> **What is needed**
Every line below is to be copied exactly, with the pictures left out.

> **Stored data**
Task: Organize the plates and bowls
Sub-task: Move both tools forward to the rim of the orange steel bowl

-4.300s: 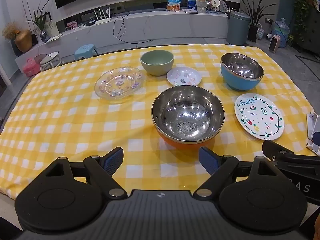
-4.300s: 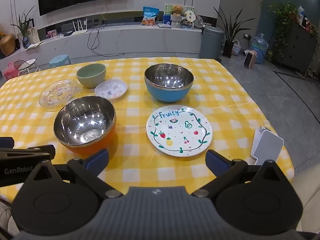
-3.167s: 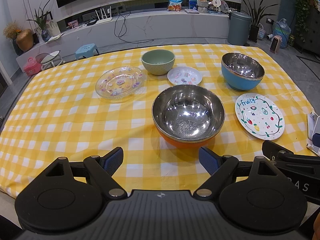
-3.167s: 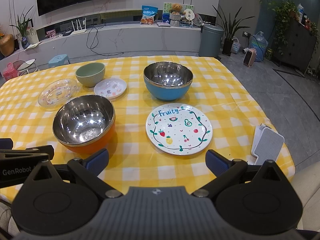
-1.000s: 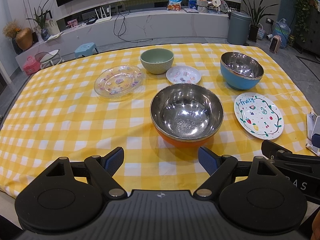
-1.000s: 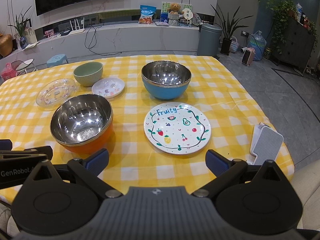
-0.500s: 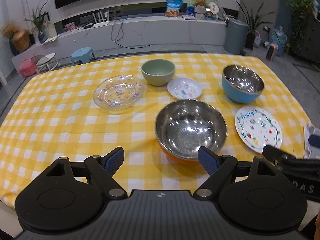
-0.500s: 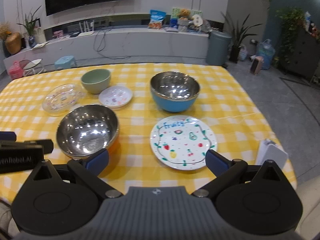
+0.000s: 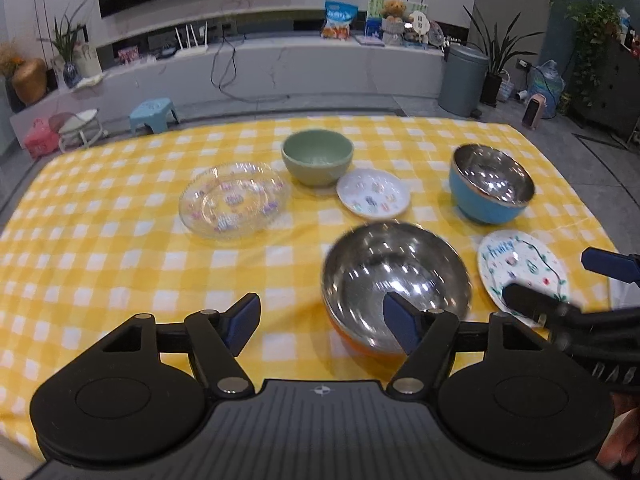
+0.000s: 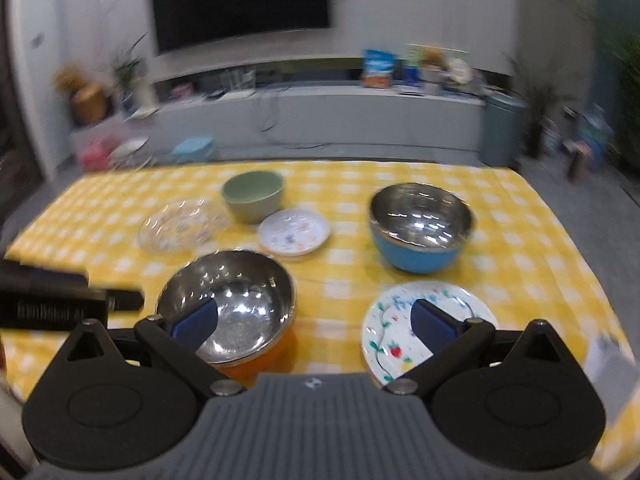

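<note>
Vs. a sec ago both views sit closer in over the dishes w/ motion blur, esp. the right wrist view. Nothing on the surface (image 9: 100, 208) has shifted; all six dishes lie apart as before. My read: approach just starting, no sorting done yet.

Left gripper (image 9: 320, 322): fingers were at widest, now closing a bit, nothing btwn them, no contact; the right one's blue pad overlaps the orange bowl in view only. Right gripper (image 10: 316, 318): fingers spread wide, holding nothing.

Largest to smallest:
- Surface: yellow/white check cloth, soft, flat.
- Orange bowl (image 9: 396, 276): biggest, shiny steel inside, orange outside, deep, round; nearest, centre front.
- Blue bowl (image 9: 490, 184): same steel-lined type, smaller, back right.
- Clear plate (image 9: 234, 200): glass-like, shallow, small printed motifs, left.
- Fruit plate (image 9: 520, 264): white, flat, glossy, painted fruit and lettering; front right, under right gripper.
- Green bowl (image 9: 318, 156): matte, ceramic-looking, far centre.
- Small saucer (image 9: 372, 194): white, patterned, just beside green bowl.

Steel rims likely slick to pinch.
</note>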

> **Worked solution**
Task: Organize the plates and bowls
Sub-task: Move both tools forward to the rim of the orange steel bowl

-4.300s: 
-4.300s: 
-3.167s: 
-3.167s: 
-1.000s: 
-1.000s: 
-0.500s: 
-0.500s: 
+0.000s: 
+0.000s: 

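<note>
Vs. a sec ago both views sit closer in over the dishes w/ motion blur, esp. the right wrist view. Nothing on the surface (image 9: 100, 208) has shifted; all six dishes lie apart as before. My read: approach just starting, no sorting done yet.

Left gripper (image 9: 320, 322): fingers were at widest, now closing a bit, nothing btwn them, no contact; the right one's blue pad overlaps the orange bowl in view only. Right gripper (image 10: 316, 318): fingers spread wide, holding nothing.

Largest to smallest:
- Surface: yellow/white check cloth, soft, flat.
- Orange bowl (image 9: 396, 276): biggest, shiny steel inside, orange outside, deep, round; nearest, centre front.
- Blue bowl (image 9: 490, 184): same steel-lined type, smaller, back right.
- Clear plate (image 9: 234, 200): glass-like, shallow, small printed motifs, left.
- Fruit plate (image 9: 520, 264): white, flat, glossy, painted fruit and lettering; front right, under right gripper.
- Green bowl (image 9: 318, 156): matte, ceramic-looking, far centre.
- Small saucer (image 9: 372, 194): white, patterned, just beside green bowl.

Steel rims likely slick to pinch.
</note>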

What the exercise asked for is now done.